_Brief_: Please give again, word for word, the lines that lie between the start of the listing below and the line with "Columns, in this", both included.

◆ ◆ ◆

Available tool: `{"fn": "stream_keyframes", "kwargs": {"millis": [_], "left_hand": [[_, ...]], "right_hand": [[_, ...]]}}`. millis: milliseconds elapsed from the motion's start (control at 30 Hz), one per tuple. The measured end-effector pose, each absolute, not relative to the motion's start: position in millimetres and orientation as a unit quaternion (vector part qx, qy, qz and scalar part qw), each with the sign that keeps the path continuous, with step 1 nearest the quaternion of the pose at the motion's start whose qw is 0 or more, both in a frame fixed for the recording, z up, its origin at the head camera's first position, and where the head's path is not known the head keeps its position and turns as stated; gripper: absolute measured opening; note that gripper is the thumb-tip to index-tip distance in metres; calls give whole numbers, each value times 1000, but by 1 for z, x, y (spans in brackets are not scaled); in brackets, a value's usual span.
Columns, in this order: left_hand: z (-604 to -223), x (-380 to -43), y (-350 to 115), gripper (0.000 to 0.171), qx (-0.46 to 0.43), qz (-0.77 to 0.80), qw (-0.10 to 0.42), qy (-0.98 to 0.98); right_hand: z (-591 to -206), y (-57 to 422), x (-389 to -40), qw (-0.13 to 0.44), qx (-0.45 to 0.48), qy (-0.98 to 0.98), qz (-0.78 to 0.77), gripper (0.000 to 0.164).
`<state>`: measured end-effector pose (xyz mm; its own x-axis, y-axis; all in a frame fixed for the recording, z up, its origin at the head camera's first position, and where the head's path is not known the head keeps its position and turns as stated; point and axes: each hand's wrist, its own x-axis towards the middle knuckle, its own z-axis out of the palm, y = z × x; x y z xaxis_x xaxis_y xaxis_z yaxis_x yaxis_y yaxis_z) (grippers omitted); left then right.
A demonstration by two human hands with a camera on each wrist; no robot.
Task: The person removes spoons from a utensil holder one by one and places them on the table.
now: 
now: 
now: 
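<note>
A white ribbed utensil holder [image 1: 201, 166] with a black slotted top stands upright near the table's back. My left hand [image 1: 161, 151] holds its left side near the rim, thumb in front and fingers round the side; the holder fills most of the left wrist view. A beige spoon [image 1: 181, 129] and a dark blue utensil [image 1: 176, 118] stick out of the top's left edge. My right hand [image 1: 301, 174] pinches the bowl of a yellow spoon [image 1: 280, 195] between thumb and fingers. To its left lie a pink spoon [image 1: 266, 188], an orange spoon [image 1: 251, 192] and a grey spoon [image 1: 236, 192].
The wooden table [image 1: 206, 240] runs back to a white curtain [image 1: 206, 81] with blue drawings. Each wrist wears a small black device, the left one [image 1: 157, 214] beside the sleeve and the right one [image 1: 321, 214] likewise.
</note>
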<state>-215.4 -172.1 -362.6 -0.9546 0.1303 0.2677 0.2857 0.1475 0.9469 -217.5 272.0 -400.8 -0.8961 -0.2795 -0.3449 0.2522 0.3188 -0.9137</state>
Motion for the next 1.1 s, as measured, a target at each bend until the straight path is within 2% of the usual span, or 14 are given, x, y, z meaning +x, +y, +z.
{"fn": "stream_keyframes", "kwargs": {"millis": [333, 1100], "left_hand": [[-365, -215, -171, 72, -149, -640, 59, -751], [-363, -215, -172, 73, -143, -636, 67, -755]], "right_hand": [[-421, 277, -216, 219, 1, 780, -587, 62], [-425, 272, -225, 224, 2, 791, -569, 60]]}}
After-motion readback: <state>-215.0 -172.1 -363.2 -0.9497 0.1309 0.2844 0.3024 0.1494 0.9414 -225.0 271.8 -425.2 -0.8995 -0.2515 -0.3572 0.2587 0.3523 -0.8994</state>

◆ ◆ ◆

_Completed exercise_:
Available tool: `{"fn": "stream_keyframes", "kwargs": {"millis": [_], "left_hand": [[_, ...]], "right_hand": [[_, ...]]}}`. millis: milliseconds elapsed from the motion's start (control at 30 Hz), one per tuple. The measured end-effector pose, each absolute, not relative to the motion's start: position in millimetres and orientation as a unit quaternion (vector part qx, qy, qz and scalar part qw), each with the sign that keeps the path continuous, with step 1 nearest the quaternion of the pose at the motion's start whose qw is 0 or more, both in a frame fixed for the recording, z up, its origin at the head camera's first position, and where the head's path is not known the head keeps its position and turns as stated; gripper: absolute measured opening; note that gripper is the thumb-tip to index-tip distance in metres; calls give whole numbers, each value times 1000, but by 1 for z, x, y (spans in brackets are not scaled); in brackets, a value's usual span.
Columns, in this order: left_hand: z (-604 to -223), x (-380 to -43), y (-350 to 115), gripper (0.000 to 0.171), qx (-0.46 to 0.43), qz (-0.77 to 0.80), qw (-0.10 to 0.42), qy (-0.98 to 0.98); right_hand: z (-591 to -206), y (-57 to 422), x (-389 to -40), qw (-0.13 to 0.44), qx (-0.45 to 0.48), qy (-0.98 to 0.98), qz (-0.78 to 0.77), gripper (0.000 to 0.164).

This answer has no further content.